June 29, 1882:

" Since I have been inducted into higher light and blessed with the true knowledge I have been utterly amazed in reviewing my writings, resulting in the discovery of two facts, namely, their prolixity in matter and stupendousness in folly. It seems to me now as almost utterly incredible that in my efforts at the spiritual interpretation of the scriptures I should have written so many absolutely silly and unmeaning things. It becomes my duty, and I can not be happy without it, to make this declaration, however humiliating it may be to me, viewed from your standpoint, but the truth and the peace, happiness and progress of my spirit require it. No work was ever written but what an ingenious metaphysician might not twist out of its every paragraph an assumed interior and mysterious meaning.

"But, after all, I was fortuitous in advancing many ennobling and wholesome truths. In all that I wrote I take greater pride and unto myself much rejoicing in my assaults upon the Lutheran doctrine of justification by faith alone, and in my enjoining love to the neighbor. However, to believe in and teach the doctrine of love one to another, or Move thy neighbor as thyself,' does not require an inspiration from heaven. It is the doctrine taught by universal nature and in-worked in the web and woof of human nature. To realize and understand it we have only to become even partially civilized and to commune with nature and ourselves.

" A great portion of my life has been devoted to secular pursuits and the study of natural science. I also possessed some inventive genius, and during my purely secular career I was always contemplating, by silent meditation, employing the early part of my life in the study of the properties of the human soul and its relation to the Lord and human life. Therefore when I came to engage the subject, it was not a spontaneous impulsion to it, as some have supposed, although it was immediately attended and characterized by a degree of spiritual illumination and inspiration. I did not approach the examination of the subject wholly free and untrammeled by prejudice and uninfluenced by bias. I had previously conceived thoroughly deep convictions relating to this subject, and I now know no amount of spiritual aid could have possibly eradicated them sufficiently to have allowed the presentation of the plain, unadulterated truth.

" Oh, how effectually are we enslaved by education, association and mental training. The man who can overcome them in the pursuit of truth is far superior in all that goes to make up true manhood to the crowned heads and pampered ones of earth ; yea, he is not only grand and noble in the full stature of his manhood, but he is more—he is godlike."

July 3,1882:

" I do not affirm the non-existence of heaven and hell, but what I would be understood as affirming is their non-existence as separate, independent and fixed localities. If you will interpret heaven to mean happiness, and hell its opposite, that is, misery, we can fully agree, for this interpretation implies what is veritably true, namely, that they are conditions, and not localities. As conditions they not only exist in the spiritual world, but also in the sensual or material, and apply to both embodied and disembodied man.

"It is related that Jesus said, 'The kingdom of heaven is within you,' and never was truth more completely and potently uttered. At the time he was talking to men in the body, and to them he declares, ' The kingdom of heaven is within you.'

" If he is entitled to credit as an authority on the subject, and Christians certainly will not gainsay it, then it is quite clear that heaven, being in the human, spiritual beings is as a locality nowhere else. And inasmuch as it could not exist in the human being as a location, for this would give us millions upon in-, numerable millions of localized heavens, one for each breathing human embodied man, to become destroyed at the death of each, which is too absurd to be seriously discussed, it must necessarily follow, and as clear as the sunlight of heaven, that whatever that kingdom may in fact be, it is simply and absolutely a condition. And we can therefore readily see that as a condition, different with every human being, owing to the moral status and spiritual development of each, it perpetuates itself as truly and fully as does the spirit itself survive the dissolution of the aggregated physical atoms and forces of the material body, and moreover accompanies the real man into the spiritual world. So with its opposite—hell.

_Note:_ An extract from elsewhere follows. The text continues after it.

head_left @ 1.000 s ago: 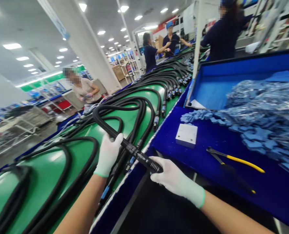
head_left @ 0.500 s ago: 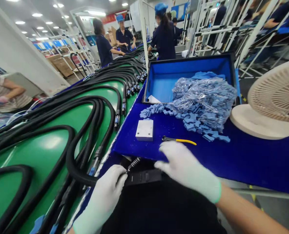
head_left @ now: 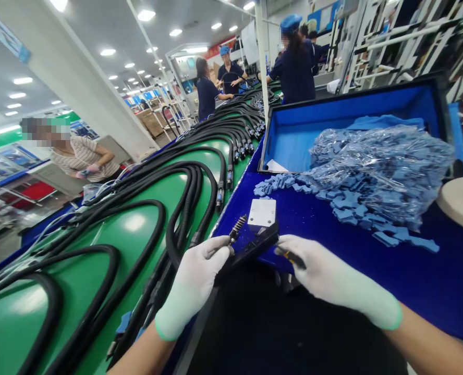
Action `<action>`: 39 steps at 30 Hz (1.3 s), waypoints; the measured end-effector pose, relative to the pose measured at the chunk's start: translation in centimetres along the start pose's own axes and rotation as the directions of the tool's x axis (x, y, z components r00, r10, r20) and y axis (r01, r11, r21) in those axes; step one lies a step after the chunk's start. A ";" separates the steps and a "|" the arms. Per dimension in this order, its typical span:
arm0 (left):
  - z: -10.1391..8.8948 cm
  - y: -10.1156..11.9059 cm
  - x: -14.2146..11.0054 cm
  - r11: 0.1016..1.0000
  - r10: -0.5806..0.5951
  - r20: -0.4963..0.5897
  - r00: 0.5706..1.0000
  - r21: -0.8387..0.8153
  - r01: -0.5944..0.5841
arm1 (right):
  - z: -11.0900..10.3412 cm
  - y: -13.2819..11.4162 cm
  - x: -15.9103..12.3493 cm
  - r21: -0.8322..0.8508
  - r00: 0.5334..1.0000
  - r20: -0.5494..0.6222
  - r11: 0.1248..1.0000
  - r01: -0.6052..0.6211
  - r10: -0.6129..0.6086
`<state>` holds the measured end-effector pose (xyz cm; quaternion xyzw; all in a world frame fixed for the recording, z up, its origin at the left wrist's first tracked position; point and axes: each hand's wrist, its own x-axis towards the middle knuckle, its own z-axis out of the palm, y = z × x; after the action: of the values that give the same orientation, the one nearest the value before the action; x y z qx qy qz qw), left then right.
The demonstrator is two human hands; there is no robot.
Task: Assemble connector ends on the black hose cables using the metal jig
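My left hand [head_left: 200,273], in a white glove, is closed in a pinch on a black bar-shaped part [head_left: 255,246]. A dark rod with a metal coil spring [head_left: 238,227] sticks up beside the thumb and fingers of that hand. My right hand [head_left: 321,265], also gloved, is wrapped round a yellow-handled hand tool [head_left: 293,257], whose exact kind I cannot make out; its fingertips are at the right end of the black part. Just behind the black part a white metal block [head_left: 262,212] with small holes stands on the blue table.
Light-blue pieces [head_left: 344,200] lie heaped, some in a clear bag [head_left: 384,161], spilling from a blue bin [head_left: 286,138]. Thick black cables [head_left: 169,177] cover the green surface at left. A fan base [head_left: 462,203] stands at right. Several people work farther off.
My right hand has picked up the yellow-handled tool from the table. The black part has risen and tilted up at its right end. My view has turned left.
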<state>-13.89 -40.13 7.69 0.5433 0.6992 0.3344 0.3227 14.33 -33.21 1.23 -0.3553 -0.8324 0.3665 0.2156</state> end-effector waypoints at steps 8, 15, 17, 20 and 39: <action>0.1 1.0 -0.4 1.000 0.024 -0.057 0.998 -0.017 -0.025 | 1.7 -4.6 2.8 0.063 0.955 0.028 0.954 0.293 -0.295; 0.8 1.4 -0.6 0.994 0.104 -0.076 0.992 0.040 -0.102 | 2.4 -3.5 2.6 -0.069 0.970 0.057 0.968 0.242 -0.238; 0.9 1.2 -0.6 0.990 0.130 -0.079 0.988 0.060 -0.125 | 2.7 -3.3 2.4 -0.091 0.974 0.057 0.971 0.222 -0.217; 1.1 0.8 -0.6 0.974 0.205 -0.097 0.974 0.120 -0.193 | 2.9 -3.1 2.4 -0.123 0.974 0.046 0.966 0.227 -0.223; 2.6 0.7 1.0 0.954 0.264 -0.056 0.963 0.159 -0.253 | 3.4 -1.4 2.7 -0.199 0.982 -0.035 0.965 0.173 -0.183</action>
<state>-11.61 -38.71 6.71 0.6397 0.6571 0.3406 0.2073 9.90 -33.39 0.39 -0.3081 -0.8869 0.2527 0.2338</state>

" If this is conceded, and no Christian can deny it with any degree of consistency, for the moment he does he dishonors Jesus as an authority, then the whole foundation of a local permanent hell is swept away, and the loathsome superstructure erected thereupon falls to the ground forever.

"Heaven and hell, viewed in any sense, are oppo-sites, and wherever they exist they must exist simultaneously, for some are in heaven and some in hell all the time, and therefore if the kingdom of heaven is in the children of men, so also must be the kingdom of hell, or it does not exist at all.

" With my limited power I can not elaborate this point, or even present it as I should like to, and you must be content with a bare and imperfect statement."